* **Source data**
>>>>>

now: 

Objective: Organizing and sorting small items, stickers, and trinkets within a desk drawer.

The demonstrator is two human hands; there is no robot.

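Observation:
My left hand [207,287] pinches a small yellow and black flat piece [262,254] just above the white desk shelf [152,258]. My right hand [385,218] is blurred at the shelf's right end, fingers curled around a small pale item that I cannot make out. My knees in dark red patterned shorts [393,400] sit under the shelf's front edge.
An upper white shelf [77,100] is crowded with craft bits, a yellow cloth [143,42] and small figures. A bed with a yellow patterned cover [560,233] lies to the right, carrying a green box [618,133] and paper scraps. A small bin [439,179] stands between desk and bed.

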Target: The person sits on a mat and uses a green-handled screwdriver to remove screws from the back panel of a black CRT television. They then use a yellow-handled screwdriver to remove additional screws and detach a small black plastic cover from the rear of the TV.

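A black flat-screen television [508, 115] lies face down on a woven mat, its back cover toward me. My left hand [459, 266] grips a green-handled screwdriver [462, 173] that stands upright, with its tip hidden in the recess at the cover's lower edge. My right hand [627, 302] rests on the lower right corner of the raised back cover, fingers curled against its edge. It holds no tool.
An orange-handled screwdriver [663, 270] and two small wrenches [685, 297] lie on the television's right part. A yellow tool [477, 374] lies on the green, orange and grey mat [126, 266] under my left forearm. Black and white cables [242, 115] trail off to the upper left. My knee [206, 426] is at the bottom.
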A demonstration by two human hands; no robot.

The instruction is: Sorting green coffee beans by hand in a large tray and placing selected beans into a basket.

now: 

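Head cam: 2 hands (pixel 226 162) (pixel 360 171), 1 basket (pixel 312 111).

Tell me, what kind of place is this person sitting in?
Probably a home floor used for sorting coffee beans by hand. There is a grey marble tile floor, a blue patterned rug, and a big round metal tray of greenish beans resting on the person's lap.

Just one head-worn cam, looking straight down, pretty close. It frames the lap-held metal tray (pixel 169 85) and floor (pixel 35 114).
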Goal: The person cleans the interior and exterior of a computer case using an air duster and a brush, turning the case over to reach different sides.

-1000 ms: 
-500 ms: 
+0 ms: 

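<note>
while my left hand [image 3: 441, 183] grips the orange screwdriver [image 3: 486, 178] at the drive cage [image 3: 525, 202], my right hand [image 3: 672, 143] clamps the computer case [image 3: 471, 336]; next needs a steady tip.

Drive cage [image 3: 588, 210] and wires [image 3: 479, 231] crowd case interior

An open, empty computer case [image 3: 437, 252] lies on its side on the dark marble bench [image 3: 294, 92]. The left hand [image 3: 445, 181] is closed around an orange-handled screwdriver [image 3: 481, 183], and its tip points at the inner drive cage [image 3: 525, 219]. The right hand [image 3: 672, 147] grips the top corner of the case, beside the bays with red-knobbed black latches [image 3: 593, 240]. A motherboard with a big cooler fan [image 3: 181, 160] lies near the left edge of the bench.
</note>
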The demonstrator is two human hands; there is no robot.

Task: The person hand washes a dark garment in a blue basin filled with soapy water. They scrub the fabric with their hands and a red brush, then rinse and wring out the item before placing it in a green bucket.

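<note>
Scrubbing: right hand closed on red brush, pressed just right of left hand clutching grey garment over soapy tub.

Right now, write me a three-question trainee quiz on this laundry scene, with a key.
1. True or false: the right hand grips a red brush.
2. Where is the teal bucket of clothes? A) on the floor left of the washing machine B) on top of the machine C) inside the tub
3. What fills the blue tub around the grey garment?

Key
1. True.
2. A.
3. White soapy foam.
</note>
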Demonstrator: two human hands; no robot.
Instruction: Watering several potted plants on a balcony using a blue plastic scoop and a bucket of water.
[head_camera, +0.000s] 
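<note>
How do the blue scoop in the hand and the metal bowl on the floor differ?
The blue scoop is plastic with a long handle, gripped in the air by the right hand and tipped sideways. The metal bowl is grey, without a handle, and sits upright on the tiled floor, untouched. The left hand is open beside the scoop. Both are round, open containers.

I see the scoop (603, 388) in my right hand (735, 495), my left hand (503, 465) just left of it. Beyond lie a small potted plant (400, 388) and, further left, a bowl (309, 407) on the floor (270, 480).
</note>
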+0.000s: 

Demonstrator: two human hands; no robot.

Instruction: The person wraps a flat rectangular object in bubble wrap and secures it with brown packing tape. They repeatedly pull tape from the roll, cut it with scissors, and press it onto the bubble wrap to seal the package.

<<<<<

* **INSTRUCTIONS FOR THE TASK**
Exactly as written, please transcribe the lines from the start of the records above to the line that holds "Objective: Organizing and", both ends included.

* **ANSWER BOX**
now: 

Objective: Organizing and sorting small items, stickers, and trinkets within a desk drawer.

No part of the exercise remains unanswered.